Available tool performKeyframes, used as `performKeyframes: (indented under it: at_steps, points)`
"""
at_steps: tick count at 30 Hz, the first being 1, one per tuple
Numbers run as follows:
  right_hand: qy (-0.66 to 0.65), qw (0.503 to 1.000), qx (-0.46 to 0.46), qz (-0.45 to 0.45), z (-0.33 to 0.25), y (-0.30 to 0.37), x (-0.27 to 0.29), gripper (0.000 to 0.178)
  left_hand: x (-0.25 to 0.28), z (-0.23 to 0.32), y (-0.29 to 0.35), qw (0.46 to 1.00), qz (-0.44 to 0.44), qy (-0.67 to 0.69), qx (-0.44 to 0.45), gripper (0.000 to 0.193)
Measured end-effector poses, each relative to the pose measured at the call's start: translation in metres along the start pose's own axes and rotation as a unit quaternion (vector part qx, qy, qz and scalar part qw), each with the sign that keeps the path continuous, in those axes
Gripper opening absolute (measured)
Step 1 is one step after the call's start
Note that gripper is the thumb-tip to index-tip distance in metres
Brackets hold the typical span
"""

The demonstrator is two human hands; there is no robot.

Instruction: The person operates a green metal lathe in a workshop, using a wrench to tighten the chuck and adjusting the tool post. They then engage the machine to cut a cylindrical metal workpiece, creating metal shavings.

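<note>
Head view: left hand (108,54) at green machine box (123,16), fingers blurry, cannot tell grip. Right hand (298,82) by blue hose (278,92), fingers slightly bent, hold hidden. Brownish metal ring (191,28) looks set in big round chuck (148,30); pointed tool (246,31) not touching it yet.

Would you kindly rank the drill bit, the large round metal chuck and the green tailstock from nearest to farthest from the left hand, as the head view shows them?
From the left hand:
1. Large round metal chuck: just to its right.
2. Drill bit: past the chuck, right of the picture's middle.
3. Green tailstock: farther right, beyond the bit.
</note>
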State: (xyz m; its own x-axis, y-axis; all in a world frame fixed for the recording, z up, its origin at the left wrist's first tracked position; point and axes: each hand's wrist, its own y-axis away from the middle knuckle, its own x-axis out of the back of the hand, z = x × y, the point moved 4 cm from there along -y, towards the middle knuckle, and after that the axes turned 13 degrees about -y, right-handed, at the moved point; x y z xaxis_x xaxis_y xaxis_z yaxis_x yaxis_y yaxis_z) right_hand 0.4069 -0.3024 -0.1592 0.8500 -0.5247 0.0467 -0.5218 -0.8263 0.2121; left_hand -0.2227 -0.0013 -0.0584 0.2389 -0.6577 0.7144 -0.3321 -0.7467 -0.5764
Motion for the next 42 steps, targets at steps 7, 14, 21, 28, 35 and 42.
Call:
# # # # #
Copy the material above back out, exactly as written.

Available tool performKeyframes, used as `performKeyframes: (indented under it: at_steps, points)`
"""
at_steps: tick count at 30 Hz, the first being 1, one per tuple
Numbers run as follows:
  right_hand: qy (-0.66 to 0.65), qw (0.503 to 1.000), qx (-0.46 to 0.46), qz (-0.45 to 0.45), z (-0.33 to 0.25), y (-0.30 to 0.37), x (-0.27 to 0.29), gripper (0.000 to 0.178)
  left_hand: x (-0.25 to 0.28), z (-0.23 to 0.32), y (-0.29 to 0.35), qw (0.46 to 1.00), qz (-0.44 to 0.44), qy (-0.67 to 0.69), qx (-0.44 to 0.45), gripper (0.000 to 0.193)
Measured end-effector poses, each relative to the pose measured at the call's start: translation in metres along the start pose's own axes and rotation as a unit quaternion (vector part qx, qy, qz and scalar part qw), each with the sign that keeps the path continuous, in those axes
Gripper opening absolute (measured)
Step 1 is one step after the call's start
Note that gripper is the thumb-tip to index-tip distance in metres
Brackets hold the typical span
"""

The demonstrator is two human hands; there is no robot.

Instruction: The person operates a green metal lathe in a workshop, using a wrench to tighten the chuck and adjusting the tool post. They then engage the machine to cut a cylindrical metal workpiece, creating metal shavings.

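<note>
Head view: left hand (108,54) at green machine box (123,16), fingers blurry, cannot tell grip. Right hand (298,82) by blue hose (278,92), fingers slightly bent, hold hidden. Brownish metal ring (191,28) looks set in big round chuck (148,30); pointed tool (246,31) not touching it yet.

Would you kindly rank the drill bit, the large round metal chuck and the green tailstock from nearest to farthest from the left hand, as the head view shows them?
From the left hand:
1. Large round metal chuck: just to its right.
2. Drill bit: past the chuck, right of the picture's middle.
3. Green tailstock: farther right, beyond the bit.
</note>
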State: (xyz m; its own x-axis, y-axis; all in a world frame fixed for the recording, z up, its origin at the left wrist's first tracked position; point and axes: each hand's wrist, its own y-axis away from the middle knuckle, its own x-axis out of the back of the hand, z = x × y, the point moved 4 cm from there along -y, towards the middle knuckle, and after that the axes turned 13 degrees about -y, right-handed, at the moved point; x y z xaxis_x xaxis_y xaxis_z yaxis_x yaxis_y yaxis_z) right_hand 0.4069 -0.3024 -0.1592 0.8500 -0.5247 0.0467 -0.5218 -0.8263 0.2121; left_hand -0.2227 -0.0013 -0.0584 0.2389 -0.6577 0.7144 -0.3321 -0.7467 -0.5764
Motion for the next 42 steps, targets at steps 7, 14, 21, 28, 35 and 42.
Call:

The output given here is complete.